Que volta de maravilha,
Senhor,
o beijo da amada,
o despertar do filho,
a árvore plantada
e a obra por nossas mãos conseguida.
O ritmo do ser
faz-se nosso
e o coração, batendo-nos no peito
respira como Deus a criação.
Que volta de maravilha,
quando os fumos se dissipam,
quando as dúvidas se desfazem,
quando todos os elementos em conflito
se integram no mesmo movimento
e quando, atónitos,
reconhecemos o fim e o princípio,
a luz que separa as sombras,
a razão universal e misteriosa
de que todo o mundo, inteiro e vário,
é indício,
é cifra,
é sinal
que o mal
não nos deixava ler.
Protagonista encoberta,
companheira generosa e disponível,
invisível promessa que mil vezes
nos estende a sua mão aberta
a graça segue-nos sempre,
atena,
próxima,
dentro e fora de nós,
ao alcance da voz
e do silêncio.
Mas nós, desatentos,
a esquecemos, e por isso,
na hora cinzenta da descrença,
no fundo da negação
no tempo hostil da desarmonia,
eu canto a tua graça,
Senhor,
eu canto a graça invocada,
eu canto a graça inesperada,
eu canto,
eu canto a graça…

in António Quadros, Imitação do Homem, Espiral, Lisboa, 1966, pp. 70-73.




ODE AO MOVIMENTO

                                                                                                   Ao Álvaro Ribeiro

Sonhei que de um sonho despertava,

sonhei que os meus olhos tudo viam,

sonhei que em meu redor tudo se detivera,
sonhei que eu próprio estava imóvel,
imóveis os meus membros, imóvel o meu corpo,
sonhei que lá dentro, os meus filhos não corriam,
sonhei que o relógio da parede se calara,
de cidade em cidade toda a vida se fixara,
o tempo já não era,
pensei no meu sonho que era isto o inferno,
sem fogo, sem imagens temerosas,
tudo igual e familiar,
a minha rua e o meu lar,
as cidades, as vilas, as mesmas pessoas,
mas tudo imóvel como eu,
e os ponteiros dos relógios não marchavam
e nem sequer as poeiras tombavam
sobre esta realidade para sempre detida
e nem sequer um lamento se erguia
destas almas fechadas nos seus corpos
e nem sequer uma lágrima caía
destes corpos encarcerados num espaço
onde nada fluía, nada, nada,
nem uma só lágrima neste sonho atroz.

Sonhei que do sonho de um sonho despertava.

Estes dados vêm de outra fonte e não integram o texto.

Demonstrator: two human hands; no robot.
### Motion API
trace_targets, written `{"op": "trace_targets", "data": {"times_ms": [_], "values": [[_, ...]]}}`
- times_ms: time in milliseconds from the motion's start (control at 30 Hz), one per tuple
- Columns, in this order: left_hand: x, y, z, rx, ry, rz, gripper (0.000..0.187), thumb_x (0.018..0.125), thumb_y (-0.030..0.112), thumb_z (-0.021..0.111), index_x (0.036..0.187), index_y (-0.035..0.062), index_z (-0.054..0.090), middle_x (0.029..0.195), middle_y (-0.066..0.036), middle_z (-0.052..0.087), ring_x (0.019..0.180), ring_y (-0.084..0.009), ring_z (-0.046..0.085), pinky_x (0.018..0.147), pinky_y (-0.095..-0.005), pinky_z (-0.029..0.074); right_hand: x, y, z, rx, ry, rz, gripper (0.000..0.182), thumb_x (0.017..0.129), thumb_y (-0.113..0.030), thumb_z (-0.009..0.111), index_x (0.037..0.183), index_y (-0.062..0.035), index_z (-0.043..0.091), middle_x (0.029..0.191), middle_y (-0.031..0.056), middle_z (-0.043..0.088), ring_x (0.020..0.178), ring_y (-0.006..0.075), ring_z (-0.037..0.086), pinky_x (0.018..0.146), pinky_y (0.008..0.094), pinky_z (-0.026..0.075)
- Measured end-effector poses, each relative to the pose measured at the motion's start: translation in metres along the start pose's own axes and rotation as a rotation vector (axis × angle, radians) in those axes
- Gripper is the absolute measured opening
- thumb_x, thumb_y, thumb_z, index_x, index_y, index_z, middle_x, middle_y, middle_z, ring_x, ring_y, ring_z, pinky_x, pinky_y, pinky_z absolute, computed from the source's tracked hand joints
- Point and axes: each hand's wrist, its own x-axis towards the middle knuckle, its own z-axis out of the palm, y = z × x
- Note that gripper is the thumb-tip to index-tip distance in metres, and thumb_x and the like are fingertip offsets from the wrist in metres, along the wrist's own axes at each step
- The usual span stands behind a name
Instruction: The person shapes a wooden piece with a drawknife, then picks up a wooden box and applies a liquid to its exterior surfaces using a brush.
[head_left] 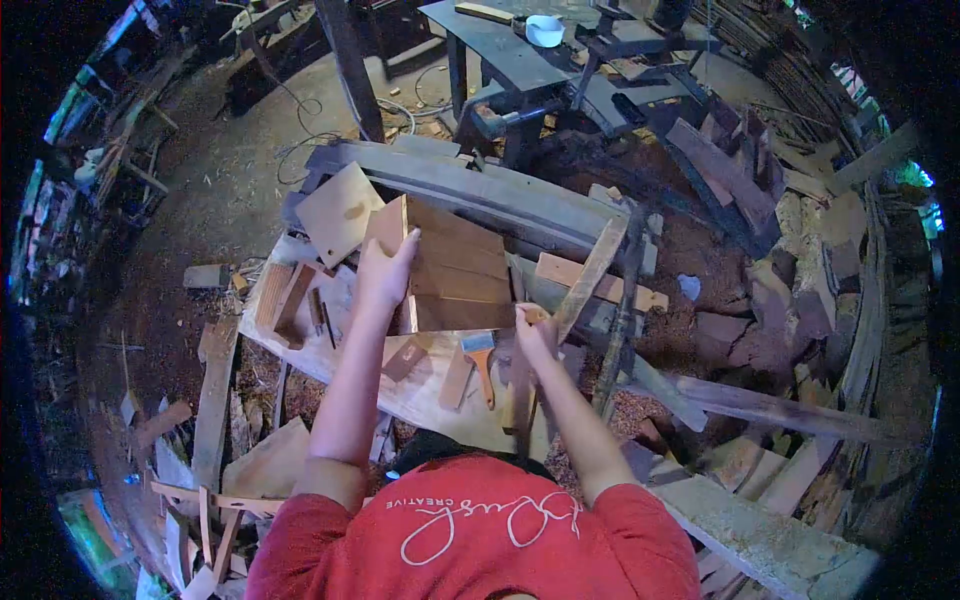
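My left hand [388,268] clamps the box [458,262] by its left side, presumably steadying it over the surface [482,425]; my right hand [537,330] curls at the box's near-right corner, and what it pinches, I can't tell! The brush [481,364] lies just nearside of the box, probably for easy reach.

White lettering on a red shirt [470,565]
The wearer's shirt bears the only print that can be read, a white design across the chest, upside down from this view. One part is a word in small, plain capitals, CREATIVE [420,503], set beside the far larger script [490,520]. That script is a single looping, handwritten-looking word, with broad curls at both ends; its ending looks like "ush", but its first letter is too ornate to tell for certain. The small capitals sit near the left end of the script as seen here.
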Motion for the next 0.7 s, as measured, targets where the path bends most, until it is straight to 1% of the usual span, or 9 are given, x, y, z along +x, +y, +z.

que subitamente todas as coisas se moviam,
que lá dentro os meus filhos corriam
e que a minha alma do corpo enfim se libertava.
Ó movimento,
ó subtil energia,
oculta alegria
de não ser objecto ou coisa,
de ser perene viagem,
jamais fixada imagem,
euforia
de ser para caminhar,
de ser para atingir
o porto que ninguém sabe.
Ó movimento,
não o que no corpo cabe,
não o do espaço percorrido,
não o do ciclo sempre repetido,
ó movimento da alma inquieta e livre
sempre demandando um além do gesto,
um além do desejo, um além do passo,
da forma à perfeição,
da promessa ao acto,
da carne ao espírito
do ódio ao amor, da realidade conflituosa
à natureza transcendida, à paz gloriosa,
finalidade de todo o movimento,
enquanto espaço houver,
enquanto houver tempo,
enquanto sofrimento, enquanto dor, enquanto intolerância,
enquanto mesquinhez, enquanto ignorância
nos homens subsistirem,
nos mitos persistirem,
nas ideias, mascarados, continuarem,
nas utopias se insinuarem.
 

Ó movimento,
Permanece connosco neste sonho
e leva-nos contigo,
muito para lá do que imaginar sabemos,
para lá das ideias, dos conceitos,
para lá das utopias e dos mitos,
para lá dos ideais anquilosados,
para lá de leis e instituições,
para lá das verdades diminuídas,
para lá do nosso corpo, da nossa própria alma,
leva-nos, perpétuo, incessante movimento,
leva-nos contigo até à fonte,
até Deus, onde cessa a discórdia,
onde a vida se cumpre, onde a verdade é.
Ó movimento,
sê a ponte, sê o vento,
leva-nos para lá do que imaginar sabemos,
justifica-nos,
legitima-nos,
ó movimento
fora de nós em nós,
ó fluência do verbo,
ó existir dinâmico no agir universal,
ó desejo de ser,
ó amor vital,
ó integração,
ó libertação,
ó suprema viagem de descobrimento,
ó movimento, incessante, perpétuo movimento… 


in António Quadros, Imitação do Homem, Espiral, Lisboa, 1966, pp. 86-89.